Na pobreza as casas têm paredes de tapume, alumínio, papelão. Tudo que acontece na favela vaza: alguém ouve o grito, alguém vê os maus tratos e manda uma notícia anônima para cá. Se a criança é levada para uma rede pública de saúde, sempre haverá um assistente social que fará um relatório e nos mandará, dizendo que atenderam uma criança com características típicas de espancamento, por exemplo. Ou a criança será atendida numa escola pública e é obrigação do educador ou do dirigente escolar comunicar sobre situações envolvendo maus tratos.
E na classe média?
Todo mundo mora em prédio, a parede é mais grossa, você não conhece o vizinho e se conhece, ninguém vê nada. A lei do silêncio é mais rigorosa que numa favela.
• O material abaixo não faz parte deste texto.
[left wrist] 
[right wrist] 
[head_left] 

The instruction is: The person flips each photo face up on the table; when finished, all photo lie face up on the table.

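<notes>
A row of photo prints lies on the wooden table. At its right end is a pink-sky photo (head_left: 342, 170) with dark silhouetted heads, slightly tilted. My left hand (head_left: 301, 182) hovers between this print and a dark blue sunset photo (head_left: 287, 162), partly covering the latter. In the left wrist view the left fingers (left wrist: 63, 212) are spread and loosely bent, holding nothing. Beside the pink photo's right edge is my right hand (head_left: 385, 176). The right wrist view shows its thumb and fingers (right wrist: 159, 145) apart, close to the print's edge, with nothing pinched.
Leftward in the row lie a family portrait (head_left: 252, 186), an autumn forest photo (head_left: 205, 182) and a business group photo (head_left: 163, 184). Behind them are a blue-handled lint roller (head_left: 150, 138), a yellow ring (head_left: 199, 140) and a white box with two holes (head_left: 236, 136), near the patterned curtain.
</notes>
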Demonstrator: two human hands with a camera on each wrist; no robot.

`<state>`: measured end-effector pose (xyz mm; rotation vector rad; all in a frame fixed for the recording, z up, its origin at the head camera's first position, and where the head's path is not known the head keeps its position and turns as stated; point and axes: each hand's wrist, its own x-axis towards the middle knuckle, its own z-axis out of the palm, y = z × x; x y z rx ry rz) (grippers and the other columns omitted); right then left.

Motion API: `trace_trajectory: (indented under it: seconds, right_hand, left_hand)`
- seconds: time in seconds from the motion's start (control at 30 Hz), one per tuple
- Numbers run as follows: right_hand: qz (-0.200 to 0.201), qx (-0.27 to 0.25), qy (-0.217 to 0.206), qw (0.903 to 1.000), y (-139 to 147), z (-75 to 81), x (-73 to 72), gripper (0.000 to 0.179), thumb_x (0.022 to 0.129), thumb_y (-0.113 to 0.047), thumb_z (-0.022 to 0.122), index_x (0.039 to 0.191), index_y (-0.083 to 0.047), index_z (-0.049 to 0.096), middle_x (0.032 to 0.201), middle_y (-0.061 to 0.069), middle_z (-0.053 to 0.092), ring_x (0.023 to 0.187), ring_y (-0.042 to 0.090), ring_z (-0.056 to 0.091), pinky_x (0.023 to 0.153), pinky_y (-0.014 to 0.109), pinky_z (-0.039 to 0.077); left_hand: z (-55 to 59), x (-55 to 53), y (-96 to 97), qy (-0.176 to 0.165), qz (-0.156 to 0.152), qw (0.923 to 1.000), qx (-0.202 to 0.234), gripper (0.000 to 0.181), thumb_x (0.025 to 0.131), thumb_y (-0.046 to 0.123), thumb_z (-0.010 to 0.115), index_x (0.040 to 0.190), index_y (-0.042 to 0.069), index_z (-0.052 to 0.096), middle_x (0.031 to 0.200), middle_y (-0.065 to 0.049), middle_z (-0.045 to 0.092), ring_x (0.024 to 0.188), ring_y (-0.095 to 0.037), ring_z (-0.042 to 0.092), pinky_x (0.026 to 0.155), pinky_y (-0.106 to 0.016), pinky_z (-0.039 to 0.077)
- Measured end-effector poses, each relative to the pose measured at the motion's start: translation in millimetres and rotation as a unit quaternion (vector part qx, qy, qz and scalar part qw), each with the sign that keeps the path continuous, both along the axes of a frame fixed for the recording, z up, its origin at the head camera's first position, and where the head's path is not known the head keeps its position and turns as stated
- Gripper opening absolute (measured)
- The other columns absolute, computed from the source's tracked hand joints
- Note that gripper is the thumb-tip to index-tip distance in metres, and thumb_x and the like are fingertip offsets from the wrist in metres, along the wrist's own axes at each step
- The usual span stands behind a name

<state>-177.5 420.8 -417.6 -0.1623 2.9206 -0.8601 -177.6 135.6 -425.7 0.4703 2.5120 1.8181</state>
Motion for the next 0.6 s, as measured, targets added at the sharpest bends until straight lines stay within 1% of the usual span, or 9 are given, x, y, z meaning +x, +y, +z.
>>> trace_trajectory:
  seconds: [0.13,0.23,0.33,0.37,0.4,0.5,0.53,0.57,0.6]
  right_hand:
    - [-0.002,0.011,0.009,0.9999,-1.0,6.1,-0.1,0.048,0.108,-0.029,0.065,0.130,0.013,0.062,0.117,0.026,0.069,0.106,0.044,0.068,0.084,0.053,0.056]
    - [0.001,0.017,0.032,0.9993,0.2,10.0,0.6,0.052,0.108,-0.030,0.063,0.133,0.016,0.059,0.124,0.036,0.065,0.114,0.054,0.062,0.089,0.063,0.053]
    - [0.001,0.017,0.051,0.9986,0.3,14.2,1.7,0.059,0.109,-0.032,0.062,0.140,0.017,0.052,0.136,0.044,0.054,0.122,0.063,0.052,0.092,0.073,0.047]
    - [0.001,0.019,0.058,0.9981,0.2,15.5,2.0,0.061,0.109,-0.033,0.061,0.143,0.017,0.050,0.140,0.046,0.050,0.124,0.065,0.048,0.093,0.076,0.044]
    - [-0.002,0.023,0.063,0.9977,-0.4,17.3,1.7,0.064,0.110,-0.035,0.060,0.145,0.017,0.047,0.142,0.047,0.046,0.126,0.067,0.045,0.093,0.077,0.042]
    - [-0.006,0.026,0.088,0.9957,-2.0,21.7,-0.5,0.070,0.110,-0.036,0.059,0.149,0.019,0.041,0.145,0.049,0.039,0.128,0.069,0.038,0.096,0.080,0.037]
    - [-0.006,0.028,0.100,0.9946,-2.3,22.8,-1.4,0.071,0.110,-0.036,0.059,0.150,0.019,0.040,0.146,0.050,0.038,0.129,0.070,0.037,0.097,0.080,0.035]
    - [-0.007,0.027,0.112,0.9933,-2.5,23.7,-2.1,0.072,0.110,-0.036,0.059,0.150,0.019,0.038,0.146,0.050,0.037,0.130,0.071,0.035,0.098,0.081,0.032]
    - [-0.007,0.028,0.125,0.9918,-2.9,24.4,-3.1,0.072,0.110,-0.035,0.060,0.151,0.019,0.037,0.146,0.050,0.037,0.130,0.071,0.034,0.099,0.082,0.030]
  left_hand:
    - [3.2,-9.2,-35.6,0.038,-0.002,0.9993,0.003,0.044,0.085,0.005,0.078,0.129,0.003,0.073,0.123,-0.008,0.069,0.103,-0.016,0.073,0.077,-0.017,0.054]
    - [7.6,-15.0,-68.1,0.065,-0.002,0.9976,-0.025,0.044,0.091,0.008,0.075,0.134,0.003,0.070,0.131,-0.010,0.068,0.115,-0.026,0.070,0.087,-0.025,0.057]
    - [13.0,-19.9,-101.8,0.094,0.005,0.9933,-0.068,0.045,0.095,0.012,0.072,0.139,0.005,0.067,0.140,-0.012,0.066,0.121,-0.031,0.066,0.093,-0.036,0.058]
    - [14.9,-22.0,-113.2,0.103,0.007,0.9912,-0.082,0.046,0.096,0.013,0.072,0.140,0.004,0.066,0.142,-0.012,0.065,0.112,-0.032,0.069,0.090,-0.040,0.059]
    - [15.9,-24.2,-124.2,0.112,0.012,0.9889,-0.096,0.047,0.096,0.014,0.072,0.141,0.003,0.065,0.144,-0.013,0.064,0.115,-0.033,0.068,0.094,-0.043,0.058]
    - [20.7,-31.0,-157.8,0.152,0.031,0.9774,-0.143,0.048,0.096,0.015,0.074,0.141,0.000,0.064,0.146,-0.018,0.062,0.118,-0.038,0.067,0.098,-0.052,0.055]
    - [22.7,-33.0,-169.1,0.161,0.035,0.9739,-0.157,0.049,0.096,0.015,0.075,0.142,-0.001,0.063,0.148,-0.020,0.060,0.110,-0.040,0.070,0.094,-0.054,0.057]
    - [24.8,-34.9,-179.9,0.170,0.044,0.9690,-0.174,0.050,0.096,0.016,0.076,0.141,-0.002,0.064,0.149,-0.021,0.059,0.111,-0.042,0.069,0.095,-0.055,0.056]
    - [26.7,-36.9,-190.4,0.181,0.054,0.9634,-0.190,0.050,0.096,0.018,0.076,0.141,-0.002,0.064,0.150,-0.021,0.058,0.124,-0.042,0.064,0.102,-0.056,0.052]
A criança será atendida numa rede particular de ensino, até encontrará um orientador bem-intencionado na escola, mas que não irá comunicar nem ao Conselho Tutelar nem à Vara de Infância sobre a situação daquele aluno. Se for para a rede de saúde, será um consultório particular. A Sociedade de Pediatria de São Paulo, que mensalmente estuda as situações de vitimização da infância e juventude, mostra que os números de incidência de abuso sexual são rigorosamente iguais no Canadá, Bélgica, México, Ásia, Oriente Médio. Por isso não se pode dizer que vitimização e maus tratos decorrem só da pobreza. Estou aqui na Lapa há 13 anos e a conclusão que chego é que a maioria dos casos são clínicos, não sociais. Se conseguissemos uma casa boa, emprego, plano de saúde e escola para uma família vitimizadora, no dia seguinte eles voltariam aqui com o mesmo problema.
Depois de esgotados todos os recursos, quanto tempo demora até chegar a adoção?
Esse é um ponto importante. O conceito de tempo aqui na Vara de Infância deve ser focado na criança e não no processo. Atrás de cada pasta de papel tem gente, só que a criança tem fases muito específicas do seu desenvolvimento, sobretudo no desenvolvimento emocional. Se eu receber a comunicação de que foi achado um recém-nascido, depois de todos os trâmites burocráticos (exames de saúde, procura por notícias de seqüestro ou subtração de incapazes), ele vai para um abrigo e em 40/60 dias, no máximo, essa criança estará numa família adotiva. Mas há situações de dependência química (drogas, álcool), que mandamos o pai ou a mãe fazer um tratamento, enquanto tentamos manter a criança com a família. Mas qualquer dependente só terá êxito se ficar um ou dois anos sem recaída e a criança não pode ficar esperando. Há momentos em que a gente precisa decidir – eu não tenho o direito de comprometer a existência dessa criança esperando o pai ficar bom. Trabalhamos com a percepção do caso; as certezas, na área de infância, não existem. O pensamento é que etapas decisivas da infância serão queimadas. Se eu pegar uma criança com 5/6 anos, sei que não posso esperar um ano para resolver a situação dela; se for com 10, não posso esperar nem seis meses. O tempo ganha outra dimensão.
É difícil tomar decisões?
Nunca me arrependo das decisões que tomei, mas sim das decisões que eu não tomei, nos casos de crianças que poderiam ter sido retiradas da família e não foram; ou das que foram retiradas e ficaram com parentes e voltaram depois de dois ou três anos em situação precária, quando, talvez, elas tivessem melhor chance numa adoção. Na dúvida, eu sempre resolvo a favor da criança.